For now he peels off his nightshirt, which is worse off than he’d thought. There’s blood soaked all into the collar, trailing down the whole right side of the shirt. It’s stiff and crusty now. The vibrant red of fresh blood has faded into an unpleasant, ugly brown. He rinses it as best he’s able in the bathroom sink, watching as the cool water runs pink down the drain. When he’s gotten the shirt as clean as it’s going to get, he plugs the sink and fills it with clean water. He sets the shirt to soak and strips off the rest of his clothes.

The hot spray of the shower feels good against his skin. He turns it as hot as he can stand, until the water hitting his skin turns it red and steam billows into the air.
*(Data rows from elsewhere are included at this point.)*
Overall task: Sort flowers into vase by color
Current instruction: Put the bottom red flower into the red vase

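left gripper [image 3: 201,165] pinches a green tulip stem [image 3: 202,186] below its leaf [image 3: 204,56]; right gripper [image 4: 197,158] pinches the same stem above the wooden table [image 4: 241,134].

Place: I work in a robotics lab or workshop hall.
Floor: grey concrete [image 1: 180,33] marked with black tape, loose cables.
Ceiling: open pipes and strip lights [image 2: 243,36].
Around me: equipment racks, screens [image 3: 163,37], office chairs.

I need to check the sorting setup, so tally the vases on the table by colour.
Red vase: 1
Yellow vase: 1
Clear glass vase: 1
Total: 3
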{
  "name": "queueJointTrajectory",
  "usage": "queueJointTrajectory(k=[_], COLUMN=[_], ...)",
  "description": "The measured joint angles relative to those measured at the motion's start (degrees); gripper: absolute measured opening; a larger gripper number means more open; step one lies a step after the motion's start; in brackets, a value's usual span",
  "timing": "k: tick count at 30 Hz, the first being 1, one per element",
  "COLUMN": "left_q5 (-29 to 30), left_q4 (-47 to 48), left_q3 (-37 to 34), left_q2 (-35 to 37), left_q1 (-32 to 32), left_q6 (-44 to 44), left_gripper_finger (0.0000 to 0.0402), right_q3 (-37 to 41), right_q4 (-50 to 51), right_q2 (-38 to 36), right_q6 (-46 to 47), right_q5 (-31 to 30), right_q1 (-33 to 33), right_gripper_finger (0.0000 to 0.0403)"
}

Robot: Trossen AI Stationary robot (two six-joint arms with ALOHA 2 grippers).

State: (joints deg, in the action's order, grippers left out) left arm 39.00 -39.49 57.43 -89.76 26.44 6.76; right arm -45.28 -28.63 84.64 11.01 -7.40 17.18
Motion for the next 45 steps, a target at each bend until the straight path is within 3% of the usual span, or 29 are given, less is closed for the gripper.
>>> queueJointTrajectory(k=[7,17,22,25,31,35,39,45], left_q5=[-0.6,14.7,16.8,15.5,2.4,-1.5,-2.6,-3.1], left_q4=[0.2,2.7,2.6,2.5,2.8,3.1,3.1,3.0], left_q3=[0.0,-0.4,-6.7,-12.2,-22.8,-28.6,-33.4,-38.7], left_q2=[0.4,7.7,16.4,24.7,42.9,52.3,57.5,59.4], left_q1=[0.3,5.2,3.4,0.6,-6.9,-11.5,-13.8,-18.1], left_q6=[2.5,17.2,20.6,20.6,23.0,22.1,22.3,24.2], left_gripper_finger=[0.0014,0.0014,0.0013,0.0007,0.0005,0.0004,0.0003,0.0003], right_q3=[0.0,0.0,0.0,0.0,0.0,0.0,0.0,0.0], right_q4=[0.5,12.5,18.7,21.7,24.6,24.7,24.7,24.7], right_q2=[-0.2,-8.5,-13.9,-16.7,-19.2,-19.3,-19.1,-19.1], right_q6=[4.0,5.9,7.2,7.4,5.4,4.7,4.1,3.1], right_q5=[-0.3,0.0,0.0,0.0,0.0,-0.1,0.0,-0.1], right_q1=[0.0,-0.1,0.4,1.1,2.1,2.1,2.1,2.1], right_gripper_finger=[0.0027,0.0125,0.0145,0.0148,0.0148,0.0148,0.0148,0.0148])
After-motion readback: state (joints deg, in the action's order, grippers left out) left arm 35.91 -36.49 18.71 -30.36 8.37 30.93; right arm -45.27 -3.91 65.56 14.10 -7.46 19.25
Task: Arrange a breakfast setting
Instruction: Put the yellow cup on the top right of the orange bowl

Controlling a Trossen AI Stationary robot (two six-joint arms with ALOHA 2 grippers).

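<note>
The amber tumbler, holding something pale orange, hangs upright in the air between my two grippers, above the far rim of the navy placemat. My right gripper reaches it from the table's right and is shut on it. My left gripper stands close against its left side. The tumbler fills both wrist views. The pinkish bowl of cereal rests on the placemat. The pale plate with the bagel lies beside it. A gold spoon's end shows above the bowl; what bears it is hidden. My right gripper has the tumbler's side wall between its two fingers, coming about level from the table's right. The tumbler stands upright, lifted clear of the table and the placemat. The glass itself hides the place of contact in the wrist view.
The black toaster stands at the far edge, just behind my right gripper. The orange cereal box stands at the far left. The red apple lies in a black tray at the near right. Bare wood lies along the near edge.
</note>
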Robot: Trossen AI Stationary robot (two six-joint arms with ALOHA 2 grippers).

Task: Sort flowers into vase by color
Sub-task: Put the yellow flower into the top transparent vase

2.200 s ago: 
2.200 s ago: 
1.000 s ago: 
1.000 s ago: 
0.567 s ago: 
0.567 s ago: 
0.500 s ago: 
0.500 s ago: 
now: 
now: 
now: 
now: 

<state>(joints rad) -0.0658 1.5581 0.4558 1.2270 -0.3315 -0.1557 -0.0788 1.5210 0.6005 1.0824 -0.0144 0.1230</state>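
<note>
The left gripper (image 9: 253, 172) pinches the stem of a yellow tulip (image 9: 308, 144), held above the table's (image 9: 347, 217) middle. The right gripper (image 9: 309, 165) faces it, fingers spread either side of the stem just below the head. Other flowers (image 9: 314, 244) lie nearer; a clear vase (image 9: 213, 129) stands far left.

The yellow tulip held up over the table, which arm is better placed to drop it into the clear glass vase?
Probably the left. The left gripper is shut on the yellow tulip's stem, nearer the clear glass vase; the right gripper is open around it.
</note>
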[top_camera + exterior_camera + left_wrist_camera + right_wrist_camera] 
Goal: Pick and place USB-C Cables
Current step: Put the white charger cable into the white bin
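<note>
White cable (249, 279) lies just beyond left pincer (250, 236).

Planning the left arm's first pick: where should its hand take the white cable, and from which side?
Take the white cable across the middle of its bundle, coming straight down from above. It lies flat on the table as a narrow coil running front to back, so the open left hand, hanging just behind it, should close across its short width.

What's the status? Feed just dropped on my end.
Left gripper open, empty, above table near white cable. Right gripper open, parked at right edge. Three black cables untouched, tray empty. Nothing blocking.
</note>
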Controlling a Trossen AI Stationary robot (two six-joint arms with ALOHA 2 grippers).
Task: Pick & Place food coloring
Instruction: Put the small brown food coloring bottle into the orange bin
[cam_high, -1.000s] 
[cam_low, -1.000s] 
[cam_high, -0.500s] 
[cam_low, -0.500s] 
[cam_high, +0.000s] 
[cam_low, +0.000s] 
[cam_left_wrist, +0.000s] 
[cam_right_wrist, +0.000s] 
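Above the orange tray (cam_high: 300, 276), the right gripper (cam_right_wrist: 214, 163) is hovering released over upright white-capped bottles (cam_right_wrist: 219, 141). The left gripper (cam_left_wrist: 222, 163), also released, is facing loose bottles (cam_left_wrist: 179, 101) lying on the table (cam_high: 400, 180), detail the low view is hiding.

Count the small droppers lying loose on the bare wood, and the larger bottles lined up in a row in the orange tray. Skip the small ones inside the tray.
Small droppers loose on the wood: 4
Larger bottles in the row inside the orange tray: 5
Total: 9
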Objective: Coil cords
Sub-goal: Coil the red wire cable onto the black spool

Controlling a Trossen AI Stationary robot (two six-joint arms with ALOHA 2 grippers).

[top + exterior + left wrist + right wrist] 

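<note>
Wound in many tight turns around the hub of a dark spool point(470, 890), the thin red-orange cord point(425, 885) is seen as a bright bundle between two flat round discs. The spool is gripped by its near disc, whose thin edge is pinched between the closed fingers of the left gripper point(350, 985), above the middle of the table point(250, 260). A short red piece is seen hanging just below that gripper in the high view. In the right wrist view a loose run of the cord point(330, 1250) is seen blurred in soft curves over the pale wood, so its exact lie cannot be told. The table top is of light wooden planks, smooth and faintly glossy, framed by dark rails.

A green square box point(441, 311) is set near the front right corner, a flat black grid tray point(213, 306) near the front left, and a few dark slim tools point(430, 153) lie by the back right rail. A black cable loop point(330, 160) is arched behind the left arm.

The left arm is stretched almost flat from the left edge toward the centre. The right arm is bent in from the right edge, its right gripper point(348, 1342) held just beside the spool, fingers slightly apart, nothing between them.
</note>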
When he finally gets out, it’s because he’s beginning to feel lightheaded from the heat.

The windows have stopped rattling, and when he emerges from the bathroom with his hair still dripping, it’s to the savory scent of meat frying. The smell makes his mouth water and his stomach gurgle, and he hurries up and yanks on clothes before racing down the stairs.

“Good morning,” Hannibal says when he sees Will.

He looks human again. His hair hangs softly over his forehead. He’s wearing a long-sleeved shirt that Will doesn’t think he’s seen yet. He smiles at Will, and something scared and tight in Will’s chest eases.

“Morning,” Will says, pulling up a seat at one of the stools pushed against the central island. “What’re you cooking? It smells really good.”

“Breakfast scramble,” Hannibal says, pressing a kiss to Will’s hair as he walks past. Will tilts his head up to catch Hannibal’s lips instead, and he succeeds in tasting the corner of Will’s smile. “Distracting,” Hannibal chides.

He gives Will a squeeze before pulling milk and eggs from the fridge.

The normalcy of it all finishes what the shower had started, all of it working together to soothe Will. He hadn’t realized how afraid he’d been, afraid that something might have changed between them. That something Chiyoh had said last night would have convinced Hannibal that Will wasn’t worth it—that he should go home after all.

“Where do you live?” Will asks while Hannibal cracks eggs into a bowl. “I mean where are you_ from?”_

It occurs to him that he doesn’t know what _home_ is to Hannibal. That he’d never thought to ask, or hadn’t wanted to know. He feels abruptly guilty for being so selfish.

“Somewhere you don’t have to think about,” Hannibal says.

Will frowns. “You don’t want to tell me. That’s not like you, you know. You always want to tell me things, even horrible things. _Especially_ horrible things.”

“Is it so unreasonable that I would want to spare you what I may?”

“Yes,” Will says automatically.

Hannibal _hmm_s but doesn’t say anything more. He whisks eggs in a pan, wearing the best poker face Will has ever seen. His expression doesn’t change at all as he spoons two portions onto china plates, so Will hazards a guess. “Hell?”

The question doesn’t make Hannibal falter. He sets one of the plates in front of Will and the other at the next place setting over. He fetches two glasses of orange juice from the fridge. “You’re incorrigible.”

“But I’m not wrong.”

“No,” Hannibal says, taking a bite of his food. “You’re not wrong.”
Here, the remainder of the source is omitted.